Verona reached out for Lucy’s hand.  Her own sleeve still extended to the first knuckle, so when Lucy gripped her hand, she held it through the sleeve.  Verona could still feel how cold Lucy’s hand was.

Charles stared at them.

“I want more,” Lucy said.  “I want a promise, to make sure this isn’t a trap.”

“What are you doing?” Verona asked.

“That you won’t do anything that will keep us from leading long, full lives.  That you won’t just protect us from enemies, you’ll keep us… from whatever happened with Matthew and Edith-”

“It was a decision,” Matthew said.

“Still,” Lucy said.  “I think I want to grow up, get married, have kids, buy a house, get old.  You don’t stop us from getting those things.”

“Agreed,” Miss said, “we can make that part of the deal made.”

Verona clutched her friend’s hand.

“Then yeah,” Lucy said, with that stubborn look on her face, chin just a little forward.  “I’m all for it.”

“If I can go to neat places, travel, get… away,” Avery said.  “And if I’m safe.”

“As much safety as we can provide,” Miss said.

Verona almost said something, then changed her mind.  “You can’t lie?”

“I cannot.  Nor can the Others.”

“So we’re supposed to solve a murder-disappearance where the culprits can’t tell a lie, and can’t touch us?”

“Not without severe consequence.”

“Okay,” Verona said.  She looked at the various Others.  The woman with the hidden face.  Matthew.  Edith.  The filthy black-eyed thing in the trees.  The elegant, wing-wrapped woman.  The giant that stood in the background, barely visible.  The children.  The… goblins?  Was that what Matthew had said?  The man who leaned against the tree, with the short blond hair.

Her heart beat fast, and it wasn’t from fear.

Okay,” she said again, with more emphasis.

Charles had been someone who looked defeated from the moment of his arrival, because, Verona supposed, that was what he was, fundamentally.  It seemed worse, now.

“Did you bring everything?” Miss asked.

“Yeah.”

“The Awakening ritual is a fuller opening of your eyes to the practice, and the commitment to your word.  From that point, you would be unable to tell a lie without consequence, sometimes steep and life-altering.  By committing to your word, you will be heard.  Other families may conduct the ritual in a symbolic fashion.  With props, important objects, and offerings symbolically offered to the various kinds of Other.  Here, to make the deals, your responsibilities, and your protections manifest, all of the sapient Others of Kennet are here to take the offerings in reality.”

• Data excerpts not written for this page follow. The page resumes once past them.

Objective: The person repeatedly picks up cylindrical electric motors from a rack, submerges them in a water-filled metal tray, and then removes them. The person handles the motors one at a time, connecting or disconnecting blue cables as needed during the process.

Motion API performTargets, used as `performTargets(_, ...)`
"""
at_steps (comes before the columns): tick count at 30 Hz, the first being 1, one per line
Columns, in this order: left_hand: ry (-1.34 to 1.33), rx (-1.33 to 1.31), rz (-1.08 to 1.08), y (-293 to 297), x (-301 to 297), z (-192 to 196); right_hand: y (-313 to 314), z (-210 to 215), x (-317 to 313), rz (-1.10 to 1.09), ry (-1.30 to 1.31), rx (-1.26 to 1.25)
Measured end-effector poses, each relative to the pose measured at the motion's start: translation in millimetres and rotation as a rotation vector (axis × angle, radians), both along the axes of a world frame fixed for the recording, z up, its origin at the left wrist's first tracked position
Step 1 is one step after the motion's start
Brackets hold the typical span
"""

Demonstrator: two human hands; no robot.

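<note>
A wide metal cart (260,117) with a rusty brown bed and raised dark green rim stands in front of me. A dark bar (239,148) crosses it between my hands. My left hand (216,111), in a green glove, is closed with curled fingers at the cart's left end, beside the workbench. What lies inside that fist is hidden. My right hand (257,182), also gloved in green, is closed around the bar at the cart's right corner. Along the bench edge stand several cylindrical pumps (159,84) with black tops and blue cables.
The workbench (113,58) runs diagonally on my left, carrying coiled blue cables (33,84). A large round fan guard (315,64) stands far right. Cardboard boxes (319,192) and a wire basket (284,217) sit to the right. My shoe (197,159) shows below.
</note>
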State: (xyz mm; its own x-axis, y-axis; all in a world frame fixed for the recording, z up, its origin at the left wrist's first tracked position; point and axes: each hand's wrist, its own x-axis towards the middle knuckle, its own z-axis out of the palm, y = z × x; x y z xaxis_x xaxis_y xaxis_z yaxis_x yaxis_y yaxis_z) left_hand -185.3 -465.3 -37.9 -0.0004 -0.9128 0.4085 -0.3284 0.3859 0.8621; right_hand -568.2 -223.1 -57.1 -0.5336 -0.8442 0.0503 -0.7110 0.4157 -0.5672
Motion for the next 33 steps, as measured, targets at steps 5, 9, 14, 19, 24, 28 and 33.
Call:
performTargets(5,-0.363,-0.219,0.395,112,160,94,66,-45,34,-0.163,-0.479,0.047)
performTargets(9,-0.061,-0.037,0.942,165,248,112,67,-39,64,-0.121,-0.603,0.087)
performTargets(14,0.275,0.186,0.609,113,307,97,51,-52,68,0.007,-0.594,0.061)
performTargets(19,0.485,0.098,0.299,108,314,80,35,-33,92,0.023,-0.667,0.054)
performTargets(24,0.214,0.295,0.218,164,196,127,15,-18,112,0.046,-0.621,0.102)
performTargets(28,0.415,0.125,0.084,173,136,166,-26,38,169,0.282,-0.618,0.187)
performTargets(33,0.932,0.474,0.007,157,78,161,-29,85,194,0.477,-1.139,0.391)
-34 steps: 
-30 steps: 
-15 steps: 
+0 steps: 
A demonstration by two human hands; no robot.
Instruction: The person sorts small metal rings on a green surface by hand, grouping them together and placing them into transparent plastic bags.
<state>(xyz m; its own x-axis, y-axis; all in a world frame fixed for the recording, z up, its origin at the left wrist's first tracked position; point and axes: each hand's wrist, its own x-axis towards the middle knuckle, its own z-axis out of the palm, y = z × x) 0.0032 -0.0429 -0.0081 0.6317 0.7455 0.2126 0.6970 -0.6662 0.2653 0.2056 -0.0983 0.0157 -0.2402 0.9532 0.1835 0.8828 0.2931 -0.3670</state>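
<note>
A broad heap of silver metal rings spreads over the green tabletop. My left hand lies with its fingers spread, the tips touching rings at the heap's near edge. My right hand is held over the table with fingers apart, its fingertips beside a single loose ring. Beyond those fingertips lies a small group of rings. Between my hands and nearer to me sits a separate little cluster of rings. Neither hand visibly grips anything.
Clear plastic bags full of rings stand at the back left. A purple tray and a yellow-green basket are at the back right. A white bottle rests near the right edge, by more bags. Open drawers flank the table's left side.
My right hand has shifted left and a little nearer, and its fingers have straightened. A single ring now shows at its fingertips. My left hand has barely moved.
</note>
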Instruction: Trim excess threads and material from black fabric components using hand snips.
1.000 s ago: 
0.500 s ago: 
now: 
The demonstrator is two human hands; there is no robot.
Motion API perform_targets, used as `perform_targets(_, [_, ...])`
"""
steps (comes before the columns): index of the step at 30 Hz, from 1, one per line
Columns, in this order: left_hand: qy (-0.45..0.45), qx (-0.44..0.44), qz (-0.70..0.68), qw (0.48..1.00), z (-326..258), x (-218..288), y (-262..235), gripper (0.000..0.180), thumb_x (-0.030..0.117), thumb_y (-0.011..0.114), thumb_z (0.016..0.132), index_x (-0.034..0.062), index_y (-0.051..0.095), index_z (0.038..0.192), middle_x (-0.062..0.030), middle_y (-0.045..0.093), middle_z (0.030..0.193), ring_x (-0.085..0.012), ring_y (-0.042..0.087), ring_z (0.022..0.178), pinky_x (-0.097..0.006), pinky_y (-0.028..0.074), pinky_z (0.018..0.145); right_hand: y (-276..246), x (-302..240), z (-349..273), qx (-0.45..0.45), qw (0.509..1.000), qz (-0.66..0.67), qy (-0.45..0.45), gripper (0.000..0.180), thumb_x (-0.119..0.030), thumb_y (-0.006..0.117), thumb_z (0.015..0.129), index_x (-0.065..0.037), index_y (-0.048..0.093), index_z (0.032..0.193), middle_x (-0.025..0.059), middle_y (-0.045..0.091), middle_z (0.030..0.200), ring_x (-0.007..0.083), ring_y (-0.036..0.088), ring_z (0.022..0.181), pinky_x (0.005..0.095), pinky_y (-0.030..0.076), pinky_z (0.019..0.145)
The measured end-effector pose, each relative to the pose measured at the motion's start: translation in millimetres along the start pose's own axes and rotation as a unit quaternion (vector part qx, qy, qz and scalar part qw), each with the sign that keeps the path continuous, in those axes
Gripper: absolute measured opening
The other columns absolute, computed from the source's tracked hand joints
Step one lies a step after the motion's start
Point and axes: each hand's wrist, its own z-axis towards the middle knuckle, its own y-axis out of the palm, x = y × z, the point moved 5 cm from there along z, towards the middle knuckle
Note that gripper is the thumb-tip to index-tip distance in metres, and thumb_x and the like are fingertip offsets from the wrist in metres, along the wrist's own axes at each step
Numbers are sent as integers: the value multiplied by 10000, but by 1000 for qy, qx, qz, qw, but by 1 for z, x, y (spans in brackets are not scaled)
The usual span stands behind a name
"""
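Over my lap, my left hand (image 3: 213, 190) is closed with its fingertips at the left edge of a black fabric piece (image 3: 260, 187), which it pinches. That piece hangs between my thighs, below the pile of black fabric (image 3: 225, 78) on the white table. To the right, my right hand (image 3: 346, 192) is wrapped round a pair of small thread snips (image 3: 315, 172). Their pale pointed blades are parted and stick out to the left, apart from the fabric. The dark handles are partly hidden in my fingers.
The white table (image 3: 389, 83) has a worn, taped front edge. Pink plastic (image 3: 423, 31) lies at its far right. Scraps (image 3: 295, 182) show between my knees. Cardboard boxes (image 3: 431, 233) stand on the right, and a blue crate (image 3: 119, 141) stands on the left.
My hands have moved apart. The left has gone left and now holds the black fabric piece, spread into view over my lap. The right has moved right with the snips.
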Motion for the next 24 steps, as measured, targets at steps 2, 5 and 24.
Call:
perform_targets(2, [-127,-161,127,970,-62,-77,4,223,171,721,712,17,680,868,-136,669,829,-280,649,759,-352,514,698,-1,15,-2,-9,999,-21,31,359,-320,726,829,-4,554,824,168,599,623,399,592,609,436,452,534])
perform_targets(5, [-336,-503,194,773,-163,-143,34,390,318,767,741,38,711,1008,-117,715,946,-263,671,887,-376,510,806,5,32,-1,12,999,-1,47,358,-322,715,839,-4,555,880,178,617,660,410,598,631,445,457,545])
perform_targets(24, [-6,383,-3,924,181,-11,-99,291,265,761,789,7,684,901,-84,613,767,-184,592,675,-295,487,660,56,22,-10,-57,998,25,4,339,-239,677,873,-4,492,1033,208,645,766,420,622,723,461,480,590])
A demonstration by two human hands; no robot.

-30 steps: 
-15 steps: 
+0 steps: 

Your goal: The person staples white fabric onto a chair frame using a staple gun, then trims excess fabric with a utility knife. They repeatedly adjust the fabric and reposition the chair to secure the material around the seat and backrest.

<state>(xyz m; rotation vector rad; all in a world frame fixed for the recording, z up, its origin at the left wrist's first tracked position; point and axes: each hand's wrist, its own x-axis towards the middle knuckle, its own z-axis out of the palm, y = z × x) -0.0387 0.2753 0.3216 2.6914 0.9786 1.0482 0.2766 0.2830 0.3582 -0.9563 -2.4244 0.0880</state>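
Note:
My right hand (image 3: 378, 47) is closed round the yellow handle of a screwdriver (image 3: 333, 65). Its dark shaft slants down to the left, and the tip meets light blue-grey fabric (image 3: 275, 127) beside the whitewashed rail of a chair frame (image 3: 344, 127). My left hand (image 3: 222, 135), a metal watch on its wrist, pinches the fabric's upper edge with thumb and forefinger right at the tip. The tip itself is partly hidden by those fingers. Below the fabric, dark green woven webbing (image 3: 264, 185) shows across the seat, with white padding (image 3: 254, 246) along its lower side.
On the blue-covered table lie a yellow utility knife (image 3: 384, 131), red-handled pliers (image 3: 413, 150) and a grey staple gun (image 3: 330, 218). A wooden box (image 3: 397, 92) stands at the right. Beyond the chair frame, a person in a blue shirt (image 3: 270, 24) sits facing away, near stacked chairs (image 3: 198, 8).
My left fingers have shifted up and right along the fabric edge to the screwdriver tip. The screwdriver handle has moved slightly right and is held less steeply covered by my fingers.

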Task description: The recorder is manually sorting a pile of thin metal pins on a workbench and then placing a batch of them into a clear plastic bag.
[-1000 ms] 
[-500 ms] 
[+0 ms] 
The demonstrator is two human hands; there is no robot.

“Sounds good,” Verona said.  Lucy and Avery were nodding.  They’d gone over this part of it.

“When making this commitment, it is best you are quintessentially, markedly you.  Most do it unclothed.”

“Not gonna happen,” Lucy said.  “Not in front of all of these people, and not when it’s still cold as tits outside.  You said there was another way.”

“There are many variations on the ritual.  What you wear may be what the spirits expect you to wear.”

Verona had put her bag down, and now she unzipped it.  She pulled out the mask.  A deer mask, carved out of wood and painted with tan at the nose and around the eyes, a speckled darker brown at the edges and ears.  She handed it to Avery.

Avery handed Lucy a fox mask, painted orange.

“Damn,” Lucy muttered.  “You’re way better at carving than I am, Ronnie.  That deer mask is great.  Sorry yours is…”

Verona shook her head.  A black cat mask.  It was simple, but she liked it.  She hugged it to her chest with one hand while offering Lucy the hat she’d made herself.  Each of them had a gift for the other two.  And for themselves, short cloaks.

“If we make these the focus of what the spirits see in the ritual, you’ll find your practice is best when you’re in full raiment.  It will give your words more weight then.  You’ll want to keep at least one thing with you when you might be practicing.”

“Cool,” Verona said.

“You’ll be bound together if you awaken together.  You’ll be stronger as a trio than as a pair, and stronger as a pair than alone.”

Verona squeezed her friend’s hand again.  She looked and saw that Lucy was holding the brim of her hat and Avery’s hand at the same time.  That would be why she hadn’t donned the hat yet.

“Is the hat culturally insensitive?  Or inaccurate?” Avery asked, lifting it up with a free hand.  “Or… really silly?”

“It’s too late for second thoughts, you ditz,” Lucy said.  She was wearing the fox mask, but had yet to put on the hat.

“It’s fun,” Verona said.  “And that’s part of the point.”

“There is still time for second thoughts,” Charles said, his voice rough-edged.  “And I worry the fun will be fleeting.”

Verona looked back at the path that led to the southwestern end of Kennet, and found herself nodding.

Yeah.  She didn’t want that.

“Nah,” she said.  She smiled.  “Let’s do this.”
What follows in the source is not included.